Pam Hadley and Matt Rispoli

To increase the number of different words appearing as sentence subjects during interactions with children, Drs. Hadley and Rispoli designed a new language modeling strategy they call toy talk. The strategy shifts parent-child talk during play from the interpersonal space, or what the parent and child are doing, to descriptive talk about the toy itself, such as its location, properties, or actions in the play environment. Parents also are taught to give the object its name.

“Consider a child holding a bottle to a doll’s mouth,” Dr. Hadley said. “Instead of responding with ‘That’s a bottle,’ which is labeling, or ‘You’re feeding the baby,’ which is parallel talk, the parent could say, ‘The baby likes her juice’ or ‘The juice is gone.’ That’s toy talk.” Both toy talk sentences have noun subjects rather than pronouns, a subtle shift, she notes, but one that creates opportunities for parents to produce more diverse sentences.

It sounds simple but, perhaps surprisingly, toy talk sentences with nouns in the subject position are rare in naturally-occurring conversations between adults and young children, Dr. Rispoli noted. “It is much more common for adults to ask children questions—‘Are you feeding the baby?’—or to direct their behavior—‘Give the baby more juice’—or to make descriptive statements using pronoun subjects—‘It’s all gone,’” he said.

Toy Talk Benefits

The challenge of language acquisition has been described as putting words together. “But maybe the challenge is pulling words apart,” he said. “When children consistently hear phrases such as ‘It’s a doll,’ ‘That’s a horse,’ and so on, the subject and the verb get chunked together. The child may not understand that ‘itsa’ and ‘thatsa’ are actually three separate words.”

With funding from the National Institute of Child Health and Human Development, Drs. Hadley and Rispoli evaluated the effectiveness of toy talk in a study that taught parents of toddlers how to use toy talk in both group and individualized coaching sessions over a three-month period. Their study demonstrated that not only did parents’ use of toy talk sentences increase following the instruction but also that their use of toy talk predicted children’s rate of growth in the production of diverse simple sentences and other crucial elements of syntactic development over the following six months.
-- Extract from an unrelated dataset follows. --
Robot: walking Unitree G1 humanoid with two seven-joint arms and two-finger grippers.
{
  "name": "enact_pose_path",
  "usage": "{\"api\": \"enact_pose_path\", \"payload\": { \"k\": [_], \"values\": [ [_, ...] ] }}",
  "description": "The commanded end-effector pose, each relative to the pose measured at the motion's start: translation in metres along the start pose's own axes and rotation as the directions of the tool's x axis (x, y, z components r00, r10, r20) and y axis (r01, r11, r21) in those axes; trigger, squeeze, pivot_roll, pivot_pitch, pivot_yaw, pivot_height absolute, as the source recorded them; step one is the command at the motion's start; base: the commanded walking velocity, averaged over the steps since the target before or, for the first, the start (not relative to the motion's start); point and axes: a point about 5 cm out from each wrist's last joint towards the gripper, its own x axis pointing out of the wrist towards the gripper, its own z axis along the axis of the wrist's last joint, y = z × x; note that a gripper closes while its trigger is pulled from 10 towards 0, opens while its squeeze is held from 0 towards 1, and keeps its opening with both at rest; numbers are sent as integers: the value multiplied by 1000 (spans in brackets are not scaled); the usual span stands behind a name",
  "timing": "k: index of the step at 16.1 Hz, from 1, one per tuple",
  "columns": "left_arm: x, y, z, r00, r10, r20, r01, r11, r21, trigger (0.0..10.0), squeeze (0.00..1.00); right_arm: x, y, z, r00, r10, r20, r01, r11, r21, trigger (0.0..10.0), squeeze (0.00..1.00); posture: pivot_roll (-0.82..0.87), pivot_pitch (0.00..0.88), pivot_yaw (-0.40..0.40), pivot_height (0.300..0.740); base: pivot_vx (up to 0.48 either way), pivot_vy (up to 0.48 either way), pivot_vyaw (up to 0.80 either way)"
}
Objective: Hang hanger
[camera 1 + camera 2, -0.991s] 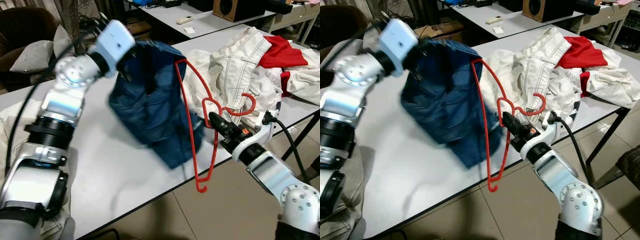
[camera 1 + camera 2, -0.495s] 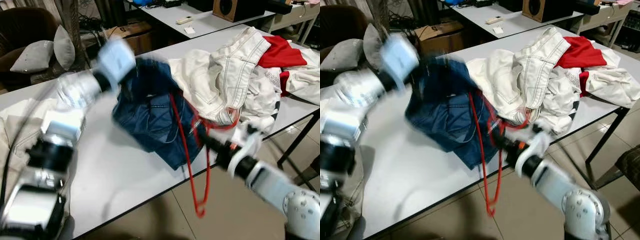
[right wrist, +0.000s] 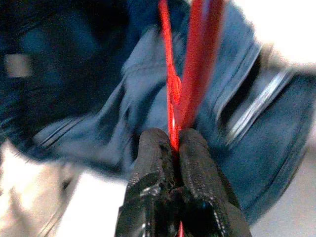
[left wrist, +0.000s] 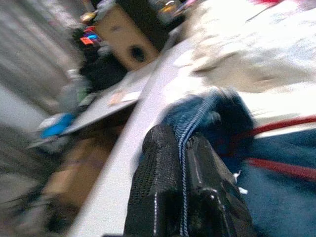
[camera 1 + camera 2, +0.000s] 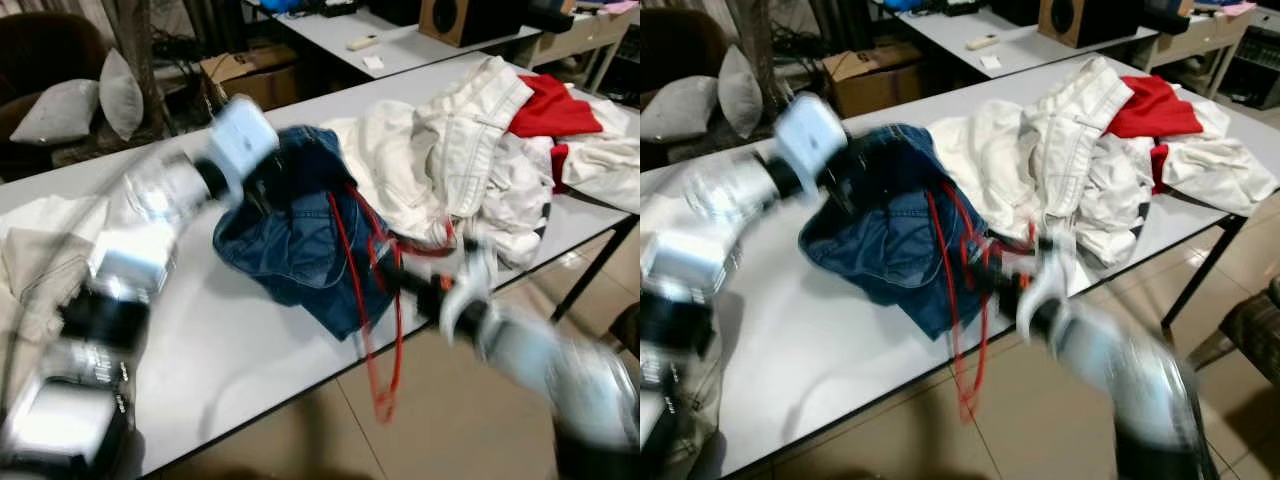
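A blue denim garment (image 5: 296,240) is held up off the white table (image 5: 200,330) by its top edge, its lower part resting on the tabletop. My left gripper (image 4: 181,139) is shut on that denim edge. A thin red hanger (image 5: 346,250) lies against the right side of the denim, and its long end (image 5: 384,398) hangs below the table's front edge. My right gripper (image 3: 174,141) is shut on the hanger's wire and sits at the table's front edge (image 5: 396,280). Both arms are blurred by motion.
A heap of white clothes (image 5: 450,150) and a red garment (image 5: 552,108) covers the table's right end. A beige garment (image 5: 30,270) lies at the left. Behind stand a cardboard box (image 5: 255,80), a cushion (image 5: 55,110) and a second table with a speaker (image 5: 465,18).
My right gripper has carried the hanger left and lower, against the denim. My left gripper has lowered the denim toward the table. The picture has grown more blurred.
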Motion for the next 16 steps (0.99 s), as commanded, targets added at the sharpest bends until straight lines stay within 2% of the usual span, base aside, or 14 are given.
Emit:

“We think toy talk works, in part, because the diversity of noun subjects in parents’ input makes it easier for children to identify the boundary between a subject and a verb,” Dr. Hadley said. She and Dr. Rispoli emphasized that toy talk is not a replacement for other language modeling strategies. “Rather, it should be integrated with other strategies to interpret and expand children’s communication attempts and to model diverse combinations of words within simple sentence structure,” she said.

Because toy talk represents a relatively minor modification of familiar language modeling strategies, both scholars believe it can be incorporated rapidly into existing clinical practice.